It was a bitch to set up. The big problem was the headset. It is a massive 1 1/2 inches, which may help with the stability. Where the big issue cropped up was that I have an old Easton EC90 for that I wanted to use, with a 1" steerer. So I have to find an adapter to go from 1 to 1 1/8, since I couldn't find a headset that that reduced from 1 1/2 to 1.


The other challenge was the seat post, a mere 30.8 mm. Sorry, I didn't happen to have one of those laying around.

Once I got all the parts, - the only other purchase was the bar-cons and stem - I set about putting thing together.

I had an old Scott Lite Flite drop bar, which I cut the ends off of and mounted upside down. I didn't want to spend another few hundred bucks on a TT specific bar set up, so I instead shopped around for the steepest reasonably weighted stem I could find. This Bontrager Select is 20 degrees. This way I could use my Syntace clip-ons. With a regular 10 degree stem I was still up too high, the 20 degree stem dropped me to a good level.



After all was said and done, the bike is actually comfortable. I took it out on a few hour long rides, working in hard efforts, and it _felt_ very fast. This was confirmed, last summer, when I came very close to setting a PR for average speed in a TT at the Working Mans Stage Race. Granted, I was very fit last year, but this is one of those cases where the bike - _I_ think - really did help One needs to remember that was the first competition TT I had done in about ten years that didn't involve a big hill at the end, the little 3 mile flat TT at the Bob Beal Stage Race not withstanding.

All in all, a good find, and I need to give a shout out to my friend Armand for setting me up with it.

Frame - Cube Aerium
Fork - ~2002 Easton EC90 full carbon
Wheels - Rolf Vector Pro
Crankset - Campy Veloce 46x39
Front Derailleur - Shimano 600
Rear Derailleur - Campy Chorus
Cassette - Sram 970 11x21
Saddle - Flite Ti

Friday, June 27, 2008

I finally got one

A good workout, that is..

Yesterday afternoon I was feeling exceptionally sluggish, so I drank a 12 oz cup of _very_ robust columbian coffee and ate a power bar about 30 minutes before I left work.

That worked. About ten minutes into my ride home, I said, 'let's work, bitch'.

I only got an hour in, but I averaged over 20 MPH with my average HR at 166, about 83% of max.

Now, this isn't exactly blistering pace, but keep in mind that this will be the 4th week this year that I've got more than 100 miles in. Not to mention the fact that this 20 miles took in a lot of stop signs, getting stuck in haverhill traffic, both a warm up and cool down, and I've done _no_ speed work other than an occasional truck draft.

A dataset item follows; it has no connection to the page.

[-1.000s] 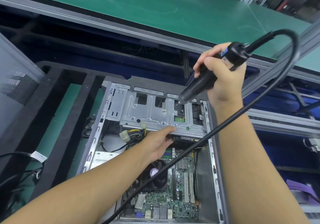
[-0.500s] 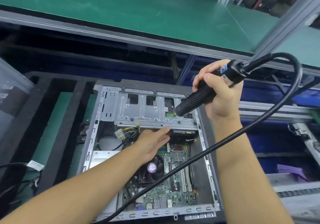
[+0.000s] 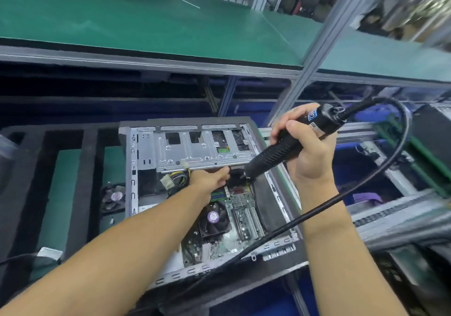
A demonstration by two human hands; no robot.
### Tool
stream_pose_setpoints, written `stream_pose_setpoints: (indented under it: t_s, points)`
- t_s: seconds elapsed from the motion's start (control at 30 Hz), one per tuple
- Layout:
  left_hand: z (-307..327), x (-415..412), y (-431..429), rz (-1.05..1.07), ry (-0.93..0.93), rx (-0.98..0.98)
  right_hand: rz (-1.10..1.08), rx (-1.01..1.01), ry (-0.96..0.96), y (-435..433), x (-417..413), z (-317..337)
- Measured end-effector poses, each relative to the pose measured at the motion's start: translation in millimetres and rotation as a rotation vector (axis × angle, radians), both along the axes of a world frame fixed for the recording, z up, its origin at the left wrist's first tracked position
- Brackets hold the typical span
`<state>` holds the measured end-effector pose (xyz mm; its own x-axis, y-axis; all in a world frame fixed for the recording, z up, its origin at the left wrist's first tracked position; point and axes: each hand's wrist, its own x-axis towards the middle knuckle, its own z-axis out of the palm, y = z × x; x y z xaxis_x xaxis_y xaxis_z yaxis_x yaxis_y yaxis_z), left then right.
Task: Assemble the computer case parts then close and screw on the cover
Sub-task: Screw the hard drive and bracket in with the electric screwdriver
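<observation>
An open computer case lies on its side on a black foam pallet. A silver drive cage spans its far end, and the motherboard with a black CPU fan fills the near part. My right hand grips a black electric screwdriver, whose tip points down at the cage's near right corner. My left hand reaches into the case, its fingertips under the cage's near edge beside the tip. What they touch is hidden.
The screwdriver's black cable loops right and crosses the case's near right corner. A loose small fan lies in a pallet slot left of the case. A green bench top stands beyond, and an aluminium post rises at right.
My right hand has brought the screwdriver tip down from the top of the drive cage to its near right corner. My left hand stays at the cage's near edge. The view has pulled back.
</observation>
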<state>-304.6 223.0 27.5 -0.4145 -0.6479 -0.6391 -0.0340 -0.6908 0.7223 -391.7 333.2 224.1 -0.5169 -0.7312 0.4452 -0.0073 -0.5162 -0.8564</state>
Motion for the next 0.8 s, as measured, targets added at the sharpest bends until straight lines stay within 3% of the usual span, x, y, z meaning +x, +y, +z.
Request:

So a 20 mph average isn't _too_ shabby, though the avg HR of 166 is a bit high for that speed. The last comparable day I have in my polar log was last september, when I did another 1 hr ride after work, avgd just over 20, and had an avg HR of 155.

The polar plot is below. clickie makes biggie.


Speaking of truck drafts, that little 30 MPH spike at the end was me hopping in behind a mercedes suv for a bit. It was a short section of road and the truck turned off after about 1/4 mile.

Wednesday, June 25, 2008

pffffffffffffffffft...

Or, 'It's Wearing A Little Thin, Part 2'
Or, 'fucking irony, part 2'

This post is about a week late.

So I changed out the thread bare michelin axial pro. By the time I did, as I noted earlier, there was probably two inches of tread that _didn't_ have casing showing through. I didn't have another reasonable training tire, so I threw on a Hutcinson Carbon Comp.

The next evening (a thursday) it flatted.
The following monday morning it flatted - though I didn't see it until I went to ride home.
The next morning, less than a mile from home, it flatted.

Enough of this shit.

I rode it home and put on my Vector Pro with the michelin axial pro and rode it the rest of the week.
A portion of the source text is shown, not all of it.